The bomb exploded in the underground garage at 12:17 P.M., opening a 30 meter wide hole through 4 sublevels of concrete. The bomb generated a pressure of more than 1 GPa. The detonation velocity of this bomb was about 4.5 km/s (15,000 ft/s). The cyanide gas that Yousef put in the bomb burnt up in the explosion.
Six people were killed. At least 1,040 others were injured. However, the towers were not destroyed as Yousef envisioned. Yousef escaped to Pakistan several hours later.
The bomb cut off the center's main electrical power line, and all telephone service for New York City. The bomb caused smoke to rise up to the 93rd floor of both towers, and cut off the towers' four stairwells and emergency lighting system. Also as a result of the loss of electricity most of New York City's radio and television stations lost their over-the-air broadcast signal for almost a week with television stations only being able to broadcast via cable and satellite via a microwave hookup between the stations and three of the New York area's largest cable companies, Cablevision, Comcast and Time Warner Cable.
Despite its relatively low death toll, the bombing shocked the American public. Only once before the 1993 attack that the FBI recorded had a bomb of that force had been used.

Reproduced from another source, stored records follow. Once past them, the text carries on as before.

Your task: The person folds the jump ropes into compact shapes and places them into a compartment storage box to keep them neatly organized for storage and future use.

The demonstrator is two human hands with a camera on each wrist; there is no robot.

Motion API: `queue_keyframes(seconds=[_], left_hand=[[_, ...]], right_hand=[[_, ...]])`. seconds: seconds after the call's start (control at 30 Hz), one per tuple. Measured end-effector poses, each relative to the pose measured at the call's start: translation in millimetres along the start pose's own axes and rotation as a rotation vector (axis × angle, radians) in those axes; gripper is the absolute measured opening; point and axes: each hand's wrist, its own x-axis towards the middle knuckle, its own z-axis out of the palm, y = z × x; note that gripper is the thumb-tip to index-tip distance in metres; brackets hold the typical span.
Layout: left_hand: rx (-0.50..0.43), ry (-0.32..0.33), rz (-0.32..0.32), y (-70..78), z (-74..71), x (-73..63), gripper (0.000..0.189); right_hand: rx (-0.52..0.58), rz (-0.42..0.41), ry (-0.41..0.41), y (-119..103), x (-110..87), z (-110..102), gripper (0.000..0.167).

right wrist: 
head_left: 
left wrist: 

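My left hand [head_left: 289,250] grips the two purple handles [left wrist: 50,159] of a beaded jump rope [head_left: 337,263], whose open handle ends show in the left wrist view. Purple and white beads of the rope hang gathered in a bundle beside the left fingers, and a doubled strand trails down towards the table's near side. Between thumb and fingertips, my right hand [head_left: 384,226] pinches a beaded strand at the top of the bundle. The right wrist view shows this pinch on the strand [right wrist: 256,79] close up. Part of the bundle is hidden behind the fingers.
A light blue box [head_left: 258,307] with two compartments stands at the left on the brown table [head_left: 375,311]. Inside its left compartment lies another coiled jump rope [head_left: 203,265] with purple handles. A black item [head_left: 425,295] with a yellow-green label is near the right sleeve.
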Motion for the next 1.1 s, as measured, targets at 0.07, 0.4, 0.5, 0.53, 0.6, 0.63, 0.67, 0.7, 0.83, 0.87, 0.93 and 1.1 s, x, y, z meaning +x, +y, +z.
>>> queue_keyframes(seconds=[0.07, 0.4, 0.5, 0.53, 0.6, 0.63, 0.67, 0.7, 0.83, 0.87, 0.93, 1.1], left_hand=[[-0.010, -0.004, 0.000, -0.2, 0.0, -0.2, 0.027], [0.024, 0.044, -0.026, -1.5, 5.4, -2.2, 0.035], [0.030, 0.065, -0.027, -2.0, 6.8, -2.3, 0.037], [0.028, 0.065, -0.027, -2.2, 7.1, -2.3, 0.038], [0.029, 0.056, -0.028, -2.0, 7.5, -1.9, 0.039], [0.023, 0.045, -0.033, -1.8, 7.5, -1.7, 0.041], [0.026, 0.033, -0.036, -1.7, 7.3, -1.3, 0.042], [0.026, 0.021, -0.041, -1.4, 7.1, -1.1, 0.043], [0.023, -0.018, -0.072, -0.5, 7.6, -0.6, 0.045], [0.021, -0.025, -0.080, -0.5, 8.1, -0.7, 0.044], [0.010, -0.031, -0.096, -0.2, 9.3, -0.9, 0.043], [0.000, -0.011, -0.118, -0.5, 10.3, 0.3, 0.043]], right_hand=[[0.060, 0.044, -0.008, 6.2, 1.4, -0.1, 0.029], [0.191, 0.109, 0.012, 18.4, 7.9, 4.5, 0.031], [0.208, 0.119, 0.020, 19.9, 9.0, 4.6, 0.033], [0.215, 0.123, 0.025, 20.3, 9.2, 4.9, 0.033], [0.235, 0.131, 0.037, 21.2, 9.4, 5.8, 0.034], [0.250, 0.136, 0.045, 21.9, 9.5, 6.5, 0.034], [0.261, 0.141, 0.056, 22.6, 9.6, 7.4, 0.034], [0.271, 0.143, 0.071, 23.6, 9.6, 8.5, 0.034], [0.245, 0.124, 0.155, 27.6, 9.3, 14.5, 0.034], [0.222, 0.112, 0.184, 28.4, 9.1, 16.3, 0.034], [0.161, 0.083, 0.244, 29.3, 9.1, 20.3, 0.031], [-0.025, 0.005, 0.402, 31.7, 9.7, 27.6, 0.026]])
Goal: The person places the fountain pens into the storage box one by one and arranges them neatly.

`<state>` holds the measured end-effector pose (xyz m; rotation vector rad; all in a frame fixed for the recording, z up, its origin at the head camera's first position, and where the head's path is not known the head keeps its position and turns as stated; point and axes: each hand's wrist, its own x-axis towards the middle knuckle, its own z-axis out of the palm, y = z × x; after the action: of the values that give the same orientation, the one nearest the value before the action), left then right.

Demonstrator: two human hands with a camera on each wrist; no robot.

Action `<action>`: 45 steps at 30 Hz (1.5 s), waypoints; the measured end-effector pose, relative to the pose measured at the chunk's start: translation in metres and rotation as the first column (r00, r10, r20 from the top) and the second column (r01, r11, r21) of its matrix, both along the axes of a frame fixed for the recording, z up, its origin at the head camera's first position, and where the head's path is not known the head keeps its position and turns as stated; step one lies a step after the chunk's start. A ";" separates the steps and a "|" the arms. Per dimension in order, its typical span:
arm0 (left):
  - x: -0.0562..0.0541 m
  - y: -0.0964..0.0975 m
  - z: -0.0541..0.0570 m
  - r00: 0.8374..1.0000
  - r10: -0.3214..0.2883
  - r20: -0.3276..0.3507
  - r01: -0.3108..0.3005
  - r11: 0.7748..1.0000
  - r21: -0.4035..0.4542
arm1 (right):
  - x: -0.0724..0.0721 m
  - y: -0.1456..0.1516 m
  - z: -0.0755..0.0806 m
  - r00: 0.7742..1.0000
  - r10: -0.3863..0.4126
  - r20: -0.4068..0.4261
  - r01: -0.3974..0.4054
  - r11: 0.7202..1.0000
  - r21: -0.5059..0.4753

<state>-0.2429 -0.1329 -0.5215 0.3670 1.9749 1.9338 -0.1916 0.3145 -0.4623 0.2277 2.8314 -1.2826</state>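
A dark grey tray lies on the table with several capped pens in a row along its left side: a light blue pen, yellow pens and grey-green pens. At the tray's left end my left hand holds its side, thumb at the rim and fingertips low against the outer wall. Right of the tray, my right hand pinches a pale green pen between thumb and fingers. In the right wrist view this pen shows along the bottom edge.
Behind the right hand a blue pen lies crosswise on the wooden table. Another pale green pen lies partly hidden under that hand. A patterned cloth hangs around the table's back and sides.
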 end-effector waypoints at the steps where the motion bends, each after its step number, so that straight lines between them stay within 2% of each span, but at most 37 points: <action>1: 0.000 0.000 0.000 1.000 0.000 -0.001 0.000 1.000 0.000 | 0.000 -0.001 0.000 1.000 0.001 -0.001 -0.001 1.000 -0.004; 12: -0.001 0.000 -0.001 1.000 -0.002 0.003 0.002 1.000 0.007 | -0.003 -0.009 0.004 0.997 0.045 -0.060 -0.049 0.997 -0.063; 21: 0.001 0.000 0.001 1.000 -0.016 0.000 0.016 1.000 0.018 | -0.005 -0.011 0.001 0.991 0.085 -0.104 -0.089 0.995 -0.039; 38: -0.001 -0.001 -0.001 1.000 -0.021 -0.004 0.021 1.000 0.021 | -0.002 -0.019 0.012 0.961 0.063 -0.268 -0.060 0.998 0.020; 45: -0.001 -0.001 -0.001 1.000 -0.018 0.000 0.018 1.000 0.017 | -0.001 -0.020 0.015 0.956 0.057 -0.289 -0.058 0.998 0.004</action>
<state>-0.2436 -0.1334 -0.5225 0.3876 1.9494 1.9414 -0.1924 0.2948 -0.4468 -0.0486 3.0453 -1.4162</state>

The FBI has recorded a total of about 73,000 explosions.
Yousef's friends reported the van stolen in an attempt to slow investigators down.

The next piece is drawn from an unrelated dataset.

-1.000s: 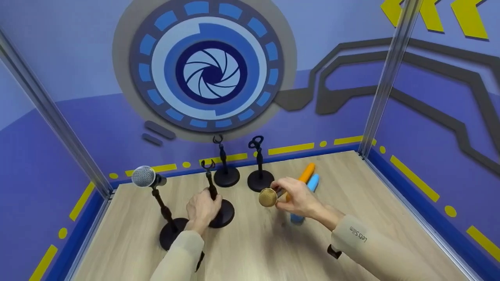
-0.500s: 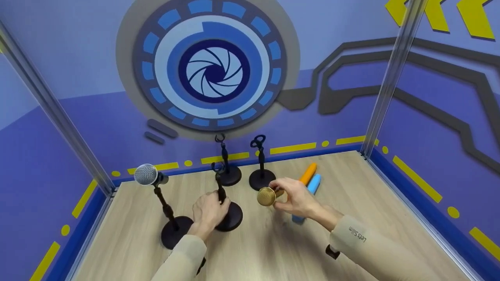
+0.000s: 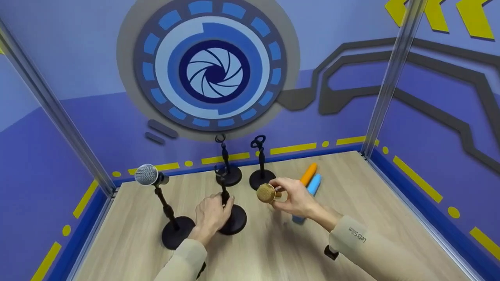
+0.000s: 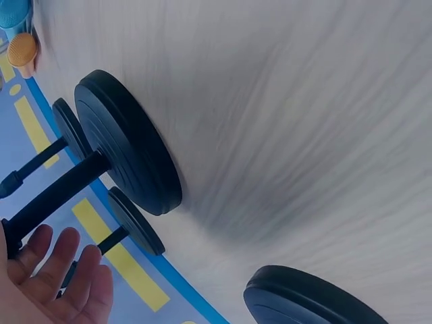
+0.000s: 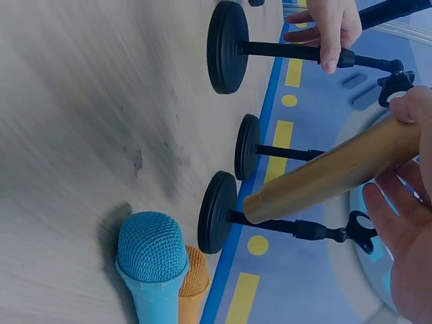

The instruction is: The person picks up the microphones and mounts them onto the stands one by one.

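Observation:
My right hand [image 3: 296,198] grips a gold microphone [image 3: 266,193] by its body, the mesh head facing me; in the right wrist view its handle [image 5: 324,174] tapers to a blunt end. Around the pole of a black microphone stand [image 3: 233,219], my left hand [image 3: 213,214] curls thumb and fingers. That stand's base appears on or close to the tabletop in the left wrist view, and its forked clip holds nothing. Farther left, a silver-headed microphone [image 3: 147,174] sits in the clip of another black stand [image 3: 178,233].
Two black stands with bare clips, a left one [image 3: 229,175] and a right one [image 3: 262,180], stand by the back wall. An orange microphone [image 3: 309,174] and a blue microphone [image 3: 313,185] lie right of them, partly behind my right hand. Walls enclose the wooden table [image 3: 375,218].
My left hand has shifted the stand right and slightly toward me. My right hand stays nearly in place, with the gold microphone turned slightly.

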A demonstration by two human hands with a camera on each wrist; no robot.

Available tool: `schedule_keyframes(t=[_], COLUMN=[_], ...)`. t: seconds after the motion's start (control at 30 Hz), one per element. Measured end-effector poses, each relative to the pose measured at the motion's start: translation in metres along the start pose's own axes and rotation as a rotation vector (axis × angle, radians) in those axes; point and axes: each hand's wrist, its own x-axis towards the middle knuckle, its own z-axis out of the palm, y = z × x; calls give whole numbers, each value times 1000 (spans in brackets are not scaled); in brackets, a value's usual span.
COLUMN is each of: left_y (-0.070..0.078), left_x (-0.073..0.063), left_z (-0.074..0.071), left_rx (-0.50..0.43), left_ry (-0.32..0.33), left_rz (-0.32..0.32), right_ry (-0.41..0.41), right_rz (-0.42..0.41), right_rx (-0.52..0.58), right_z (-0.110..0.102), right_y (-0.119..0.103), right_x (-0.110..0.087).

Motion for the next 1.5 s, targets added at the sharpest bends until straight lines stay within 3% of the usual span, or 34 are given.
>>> schedule_keyframes(t=[0.23,0.5,0.77,1.2,1.5], left_y=[3,14,26,39,46], left_x=[-8,-19,-29,-42,-47], left_z=[3,4,5,8,7], left_rx=[-4,-12,-31,-19,-15], left_ry=[19,10,71,51,-3], left_rz=[51,100,190,209,208], right_ry=[24,38,63,109,84], right_rz=[12,-6,-63,-145,-186], right_rx=[66,65,90,107,131], right_z=[2,2,3,4,3], right_y=[-3,-8,-11,-13,-18], right_x=[6,12,21,39,53])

On March 4, 1993 authorities announced the capture of one of the suspected bombing conspirators Mohammad Salameh and exactly one year later four terrorists were convicted for their roles in the bombing.
The capture of Salameh led authorities to Yousef's apartment, where they found bomb-making materials and a business card from Mohammed Jamal Khalifa.

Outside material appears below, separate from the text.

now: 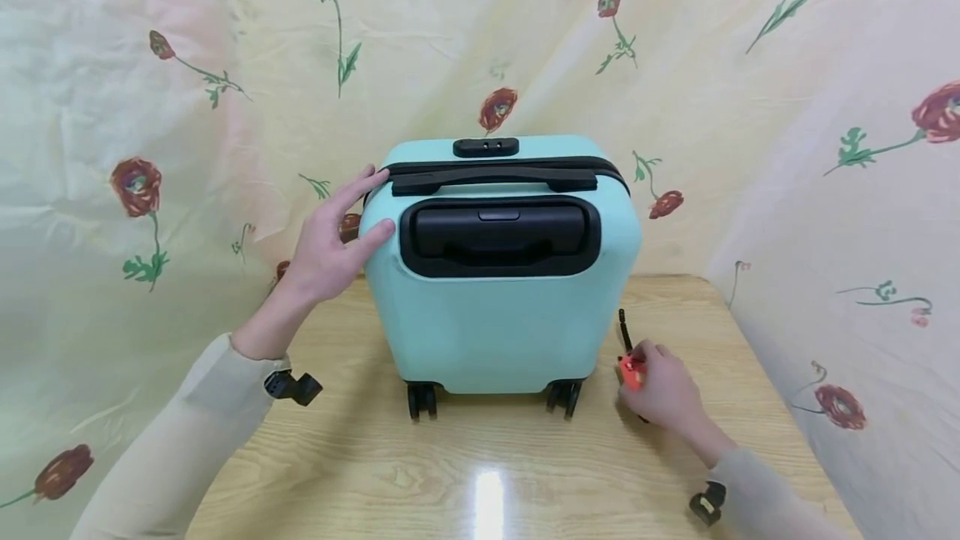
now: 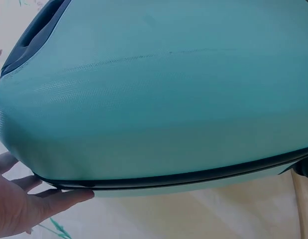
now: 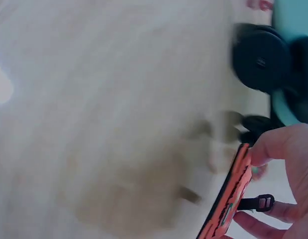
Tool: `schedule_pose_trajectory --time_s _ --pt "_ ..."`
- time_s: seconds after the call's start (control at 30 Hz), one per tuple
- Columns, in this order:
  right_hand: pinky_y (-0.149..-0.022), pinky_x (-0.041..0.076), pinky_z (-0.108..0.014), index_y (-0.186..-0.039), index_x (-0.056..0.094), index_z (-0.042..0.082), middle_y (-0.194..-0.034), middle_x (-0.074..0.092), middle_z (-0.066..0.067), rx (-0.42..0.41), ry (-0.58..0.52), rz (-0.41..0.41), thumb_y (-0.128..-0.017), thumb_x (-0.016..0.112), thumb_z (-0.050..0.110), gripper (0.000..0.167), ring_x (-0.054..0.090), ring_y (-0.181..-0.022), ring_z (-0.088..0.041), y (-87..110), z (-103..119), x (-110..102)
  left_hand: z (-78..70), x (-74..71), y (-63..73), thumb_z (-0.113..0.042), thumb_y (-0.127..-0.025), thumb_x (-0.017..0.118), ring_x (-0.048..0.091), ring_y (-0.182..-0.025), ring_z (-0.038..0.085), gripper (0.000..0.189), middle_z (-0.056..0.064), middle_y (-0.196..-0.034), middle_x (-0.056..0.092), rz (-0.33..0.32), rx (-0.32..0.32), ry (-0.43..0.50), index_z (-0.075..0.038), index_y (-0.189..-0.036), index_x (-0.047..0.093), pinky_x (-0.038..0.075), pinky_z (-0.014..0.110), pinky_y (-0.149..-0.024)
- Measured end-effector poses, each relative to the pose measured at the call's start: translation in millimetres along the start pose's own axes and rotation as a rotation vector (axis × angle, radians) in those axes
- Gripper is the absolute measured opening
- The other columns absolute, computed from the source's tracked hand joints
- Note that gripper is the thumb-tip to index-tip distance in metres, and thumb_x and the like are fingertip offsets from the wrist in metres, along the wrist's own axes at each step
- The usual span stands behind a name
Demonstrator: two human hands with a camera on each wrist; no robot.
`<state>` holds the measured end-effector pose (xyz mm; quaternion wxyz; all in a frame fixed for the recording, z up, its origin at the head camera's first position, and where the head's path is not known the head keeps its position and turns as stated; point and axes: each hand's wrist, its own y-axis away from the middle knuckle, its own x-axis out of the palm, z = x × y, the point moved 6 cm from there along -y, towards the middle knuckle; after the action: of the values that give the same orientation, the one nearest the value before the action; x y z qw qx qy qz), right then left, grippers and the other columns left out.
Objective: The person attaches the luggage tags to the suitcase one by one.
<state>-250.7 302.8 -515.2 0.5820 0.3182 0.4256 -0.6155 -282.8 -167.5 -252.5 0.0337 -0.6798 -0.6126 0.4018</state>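
The right hand (image 1: 666, 386) partly hides the red tag (image 1: 630, 373); in its wrist view, a wheel (image 3: 260, 60) above the fingers blurs.

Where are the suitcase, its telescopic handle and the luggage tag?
Turquoise suitcase (image 1: 495, 327), head view: lower shell.
Telescopic handle (image 1: 498, 234), head view: middle of the grip.
Red luggage tag (image 3: 232, 196), right wrist view: printed face.

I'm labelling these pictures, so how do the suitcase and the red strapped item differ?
The suitcase is far larger than the red strapped item. The suitcase is mostly pale turquoise; the red strapped item is mostly orange-red. The suitcase stands on its wheels; the red strapped item is held in the right grip. Both also show black parts.
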Motion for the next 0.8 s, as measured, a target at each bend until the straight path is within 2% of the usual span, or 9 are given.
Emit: schedule_pose_trajectory --time_s 0.17,0.37,0.43,0.5,0.57,0.63,0.73,0.8 --pt "-0.071 0.053 -0.043 -0.119 0.062 -0.002 -0.113 0.069 -0.026 0.018 -0.031 -0.071 -0.081 0.085 0.021 0.05 0.066 -0.09 -0.034 -1.0 1 -40 -6.8 -0.5 -5.4 -0.018 -0.1 0.067 0.039 -0.158 0.03 0.059 0.008 -0.172 0.039 -0.011 0.052 0.005 -0.013 -0.157 0.053 0.053 0.066 -0.106" --pt "-0.069 0.049 -0.034 -0.122 0.061 -0.002 -0.12 0.068 -0.03 -0.005 -0.087 -0.154 -0.082 0.082 0.015 0.048 0.067 -0.1 -0.044 -0.1 12 -88 -10.8 0.3 -10.2 -0.017 -0.099 0.07 0.042 -0.156 0.031 0.059 0.012 -0.169 0.042 0.001 0.059 0.009 -0.013 -0.156 0.054 0.052 0.068 -0.106" --pt "-0.064 0.05 -0.031 -0.122 0.06 -0.002 -0.12 0.069 -0.029 -0.034 -0.114 -0.191 -0.082 0.081 0.012 0.047 0.067 -0.103 -0.047 0.7 19 -102 -10.8 0.4 -10.7 -0.016 -0.098 0.07 0.045 -0.153 0.032 0.059 0.013 -0.168 0.044 0.003 0.06 -0.003 -0.013 -0.155 0.055 0.053 0.067 -0.105" --pt "-0.055 0.052 -0.028 -0.125 0.06 -0.002 -0.12 0.069 -0.028 -0.064 -0.159 -0.219 -0.083 0.079 0.007 0.048 0.068 -0.099 -0.048 2.2 26 -115 -10.9 0.6 -11.0 -0.016 -0.098 0.071 0.046 -0.151 0.033 0.059 0.013 -0.167 0.045 0.003 0.061 -0.008 -0.012 -0.155 0.055 0.054 0.066 -0.104" --pt "-0.052 0.053 -0.021 -0.127 0.059 -0.003 -0.12 0.069 -0.027 -0.098 -0.193 -0.254 -0.082 0.078 0.003 0.049 0.068 -0.1 -0.047 3.5 35 -127 -10.4 0.7 -11.3 -0.016 -0.098 0.071 0.047 -0.15 0.033 0.058 0.013 -0.167 0.045 0.003 0.061 -0.009 -0.012 -0.154 0.056 0.054 0.066 -0.104" --pt "-0.054 0.052 -0.012 -0.131 0.06 -0.002 -0.119 0.069 -0.025 -0.133 -0.215 -0.289 -0.081 0.078 0.0 0.053 0.068 -0.101 -0.047 4.7 44 -138 -10.1 1.0 -11.5 -0.016 -0.098 0.071 0.047 -0.151 0.033 0.058 0.013 -0.167 0.045 0.005 0.061 -0.008 -0.012 -0.154 0.056 0.054 0.065 -0.104" --pt "-0.067 0.046 0.0 -0.136 0.059 -0.002 -0.119 0.069 -0.024 -0.186 -0.212 -0.346 -0.078 0.08 -0.002 0.062 0.065 -0.108 -0.047 7.2 59 -158 -10.1 1.7 -11.6 -0.017 -0.098 0.071 0.046 -0.151 0.033 0.058 0.013 -0.167 0.044 0.01 0.058 -0.006 -0.012 -0.154 0.055 0.054 0.066 -0.104" --pt "-0.071 0.043 0.003 -0.14 0.059 0.0 -0.12 0.069 -0.023 -0.208 -0.203 -0.376 -0.076 0.082 -0.003 0.068 0.064 -0.109 -0.041 9.7 69 -171 -9.8 1.8 -11.8 -0.017 -0.098 0.071 0.046 -0.15 0.033 0.058 0.013 -0.168 0.044 0.012 0.056 -0.007 -0.013 -0.155 0.055 0.054 0.066 -0.105"
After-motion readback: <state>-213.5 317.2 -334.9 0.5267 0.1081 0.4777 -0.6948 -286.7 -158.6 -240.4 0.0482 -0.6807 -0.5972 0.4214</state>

Khalifa was arrested in relation to the crime in December 14, 1994, and was deported to Jordan by the INS in May 5, 1995. Jamal was acquitted by a Jordanian court and now lives as a free man in Saudi Arabia.
In 1995, militant Islamist Sheik Omar Abdel-Rahman and nine others were convicted of conspiracy charges to bomb several New York City landmarks (see New York City landmark bomb plot), and in 1998, Ramzi Yousef, believed to have been the mastermind, was convicted of "seditious conspiracy" to bomb the towers - no one was ever convicted for the actual bombing. Another man named Eyad Ismail was tried alongside Yousef for the bombing.
Six militant Islamist conspirators were convicted of the crime in 1997 and 1998 and given prison sentences of a maximum of 240 years each. The main reason that the World Trade Center did not collapse was due to the towers' strength and the fact that Yousef did not have enough money to build a more powerful bomb.
Another conspirator in the plot was Nidal Ayyad.
A granite memorial to the six victims of the bombing was erected between the Twin Towers, directly above the site of the explosion. This granite memorial erected in memory of the first attack was obliterated during the destruction of the towers in 2001.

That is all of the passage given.